● The data:
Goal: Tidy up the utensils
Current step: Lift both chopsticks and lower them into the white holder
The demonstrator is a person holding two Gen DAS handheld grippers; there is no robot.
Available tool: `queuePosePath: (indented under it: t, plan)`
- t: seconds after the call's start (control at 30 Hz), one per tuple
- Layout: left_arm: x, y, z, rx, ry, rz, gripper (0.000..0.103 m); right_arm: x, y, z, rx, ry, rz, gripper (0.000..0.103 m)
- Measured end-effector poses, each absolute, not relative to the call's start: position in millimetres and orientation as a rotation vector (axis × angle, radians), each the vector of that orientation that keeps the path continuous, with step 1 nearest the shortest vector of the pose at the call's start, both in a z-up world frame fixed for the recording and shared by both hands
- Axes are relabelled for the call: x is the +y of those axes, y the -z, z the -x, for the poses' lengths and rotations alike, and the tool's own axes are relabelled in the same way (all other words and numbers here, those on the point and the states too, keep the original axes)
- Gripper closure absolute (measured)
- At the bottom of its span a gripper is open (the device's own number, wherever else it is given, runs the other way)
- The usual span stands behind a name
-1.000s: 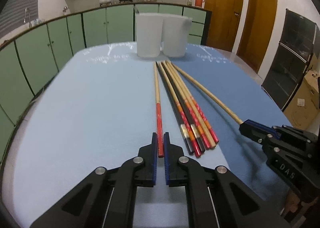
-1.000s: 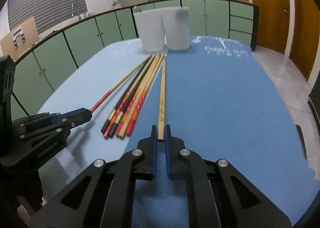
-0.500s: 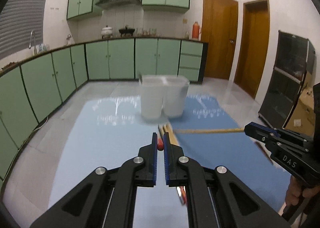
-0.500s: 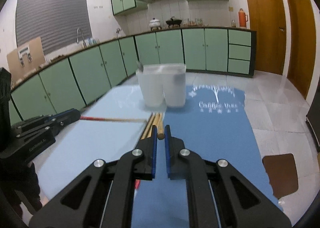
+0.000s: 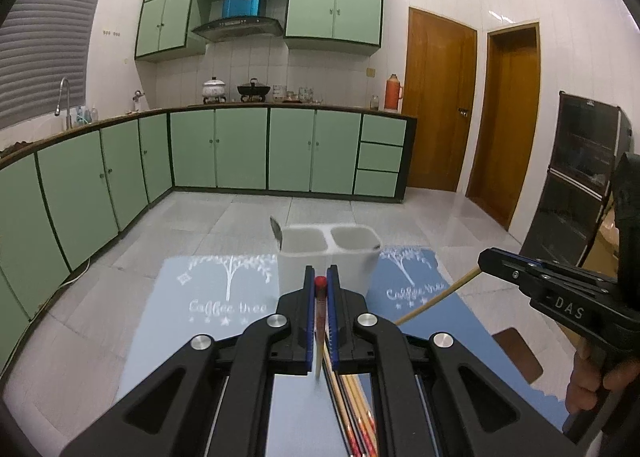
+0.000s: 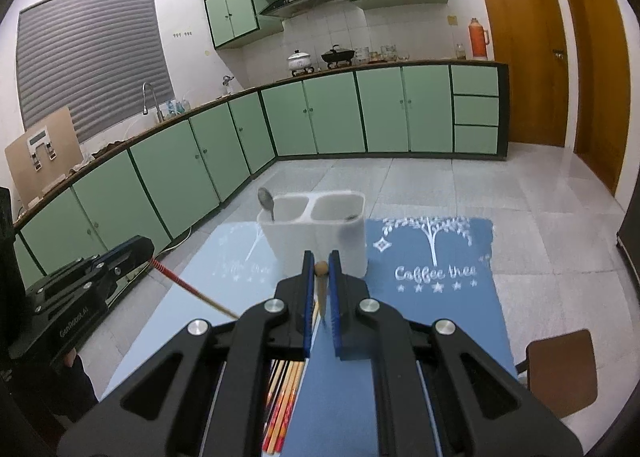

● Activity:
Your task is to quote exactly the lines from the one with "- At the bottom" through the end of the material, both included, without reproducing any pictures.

● Task result:
- At the bottom of its span a gripper is open (the device's own number, wherever else it is given, runs the other way)
- The usual span stands behind a name
-1.000s: 
-1.000s: 
-0.500s: 
-0.500s: 
+0.000s: 
+0.000s: 

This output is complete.